== Goal of the exercise ==
Give every line of the data again, exactly as it is written.

┌─ Data block

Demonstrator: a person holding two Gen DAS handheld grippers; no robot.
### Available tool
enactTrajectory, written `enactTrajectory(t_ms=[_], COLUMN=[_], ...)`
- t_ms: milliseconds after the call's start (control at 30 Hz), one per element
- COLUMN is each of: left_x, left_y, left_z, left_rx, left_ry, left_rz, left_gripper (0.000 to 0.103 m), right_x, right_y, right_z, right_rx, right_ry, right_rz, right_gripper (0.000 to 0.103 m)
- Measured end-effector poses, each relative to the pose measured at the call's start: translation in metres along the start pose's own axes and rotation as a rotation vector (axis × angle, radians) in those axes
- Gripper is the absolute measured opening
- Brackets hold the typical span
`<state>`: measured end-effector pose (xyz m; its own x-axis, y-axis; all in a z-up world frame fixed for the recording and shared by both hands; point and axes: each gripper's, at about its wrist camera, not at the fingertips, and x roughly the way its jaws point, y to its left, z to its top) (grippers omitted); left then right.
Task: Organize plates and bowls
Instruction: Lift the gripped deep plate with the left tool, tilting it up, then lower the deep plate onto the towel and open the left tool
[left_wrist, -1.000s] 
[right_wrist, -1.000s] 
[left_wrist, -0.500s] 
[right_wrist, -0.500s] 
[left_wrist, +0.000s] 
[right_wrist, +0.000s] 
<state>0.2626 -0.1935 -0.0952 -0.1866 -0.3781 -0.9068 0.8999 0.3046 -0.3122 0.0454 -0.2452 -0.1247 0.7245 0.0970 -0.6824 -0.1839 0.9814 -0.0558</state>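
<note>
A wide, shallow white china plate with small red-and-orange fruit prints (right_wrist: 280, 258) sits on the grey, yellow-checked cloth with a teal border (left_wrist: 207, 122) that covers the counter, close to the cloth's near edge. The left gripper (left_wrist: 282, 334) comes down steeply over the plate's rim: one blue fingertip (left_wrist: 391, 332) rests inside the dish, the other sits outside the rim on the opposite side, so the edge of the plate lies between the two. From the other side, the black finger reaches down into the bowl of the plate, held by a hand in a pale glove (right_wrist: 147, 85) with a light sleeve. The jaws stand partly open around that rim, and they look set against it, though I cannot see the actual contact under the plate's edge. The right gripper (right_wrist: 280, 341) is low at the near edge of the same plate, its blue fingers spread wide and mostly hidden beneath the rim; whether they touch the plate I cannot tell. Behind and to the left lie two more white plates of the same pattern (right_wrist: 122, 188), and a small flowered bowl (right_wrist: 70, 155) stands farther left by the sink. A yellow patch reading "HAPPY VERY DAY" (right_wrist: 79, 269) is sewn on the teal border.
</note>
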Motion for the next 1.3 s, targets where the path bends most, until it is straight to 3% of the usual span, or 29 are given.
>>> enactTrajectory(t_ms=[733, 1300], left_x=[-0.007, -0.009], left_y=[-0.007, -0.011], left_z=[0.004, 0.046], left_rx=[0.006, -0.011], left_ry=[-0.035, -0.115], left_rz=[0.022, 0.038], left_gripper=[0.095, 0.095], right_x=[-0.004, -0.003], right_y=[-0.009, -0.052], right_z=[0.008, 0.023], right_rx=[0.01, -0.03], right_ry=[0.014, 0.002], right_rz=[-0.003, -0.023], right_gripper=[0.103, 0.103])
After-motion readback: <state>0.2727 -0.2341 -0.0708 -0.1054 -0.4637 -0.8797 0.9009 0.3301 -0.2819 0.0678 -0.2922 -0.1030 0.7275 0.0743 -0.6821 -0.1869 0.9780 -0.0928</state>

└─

== Output below ==
Demonstrator: a person holding two Gen DAS handheld grippers; no robot.
### Available tool
enactTrajectory, written `enactTrajectory(t_ms=[_], COLUMN=[_], ...)`
- t_ms: milliseconds after the call's start (control at 30 Hz), one per element
- COLUMN is each of: left_x, left_y, left_z, left_rx, left_ry, left_rz, left_gripper (0.000 to 0.103 m), right_x, right_y, right_z, right_rx, right_ry, right_rz, right_gripper (0.000 to 0.103 m)
- Measured end-effector poses, each relative to the pose measured at the call's start: translation in metres along the start pose's own axes and rotation as a rotation vector (axis × angle, radians) in those axes
- Gripper is the absolute measured opening
- Brackets hold the typical span
`<state>`: measured end-effector pose (xyz m; its own x-axis, y-axis; all in a z-up world frame fixed for the recording and shared by both hands; point and axes: each gripper's, at about its wrist camera, not at the fingertips, and x roughly the way its jaws point, y to its left, z to its top) (grippers omitted); left then right.
Task: Organize plates and bowls
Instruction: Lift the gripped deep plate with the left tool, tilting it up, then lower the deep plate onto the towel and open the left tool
[left_wrist, -1.000s] 
[right_wrist, -1.000s] 
[left_wrist, -0.500s] 
[right_wrist, -0.500s] 
[left_wrist, +0.000s] 
[right_wrist, +0.000s] 
<state>0.2626 -0.1935 -0.0952 -0.1866 -0.3781 -0.9068 0.8999 0.3046 -0.3122 0.0454 -0.2452 -0.1247 0.7245 0.0970 -0.6824 -0.1839 0.9814 -0.0558</state>
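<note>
A wide, shallow white china plate with small red-and-orange fruit prints (right_wrist: 280, 258) sits on the grey, yellow-checked cloth with a teal border (left_wrist: 207, 122) that covers the counter, close to the cloth's near edge. The left gripper (left_wrist: 282, 334) comes down steeply over the plate's rim: one blue fingertip (left_wrist: 391, 332) rests inside the dish, the other sits outside the rim on the opposite side, so the edge of the plate lies between the two. From the other side, the black finger reaches down into the bowl of the plate, held by a hand in a pale glove (right_wrist: 147, 85) with a light sleeve. The jaws stand partly open around that rim, and they look set against it, though I cannot see the actual contact under the plate's edge. The right gripper (right_wrist: 280, 341) is low at the near edge of the same plate, its blue fingers spread wide and mostly hidden beneath the rim; whether they touch the plate I cannot tell. Behind and to the left lie two more white plates of the same pattern (right_wrist: 122, 188), and a small flowered bowl (right_wrist: 70, 155) stands farther left by the sink. A yellow patch reading "HAPPY VERY DAY" (right_wrist: 79, 269) is sewn on the teal border.
</note>
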Motion for the next 1.3 s, targets where the path bends most, until it is straight to 3% of the usual span, or 29 are given.
>>> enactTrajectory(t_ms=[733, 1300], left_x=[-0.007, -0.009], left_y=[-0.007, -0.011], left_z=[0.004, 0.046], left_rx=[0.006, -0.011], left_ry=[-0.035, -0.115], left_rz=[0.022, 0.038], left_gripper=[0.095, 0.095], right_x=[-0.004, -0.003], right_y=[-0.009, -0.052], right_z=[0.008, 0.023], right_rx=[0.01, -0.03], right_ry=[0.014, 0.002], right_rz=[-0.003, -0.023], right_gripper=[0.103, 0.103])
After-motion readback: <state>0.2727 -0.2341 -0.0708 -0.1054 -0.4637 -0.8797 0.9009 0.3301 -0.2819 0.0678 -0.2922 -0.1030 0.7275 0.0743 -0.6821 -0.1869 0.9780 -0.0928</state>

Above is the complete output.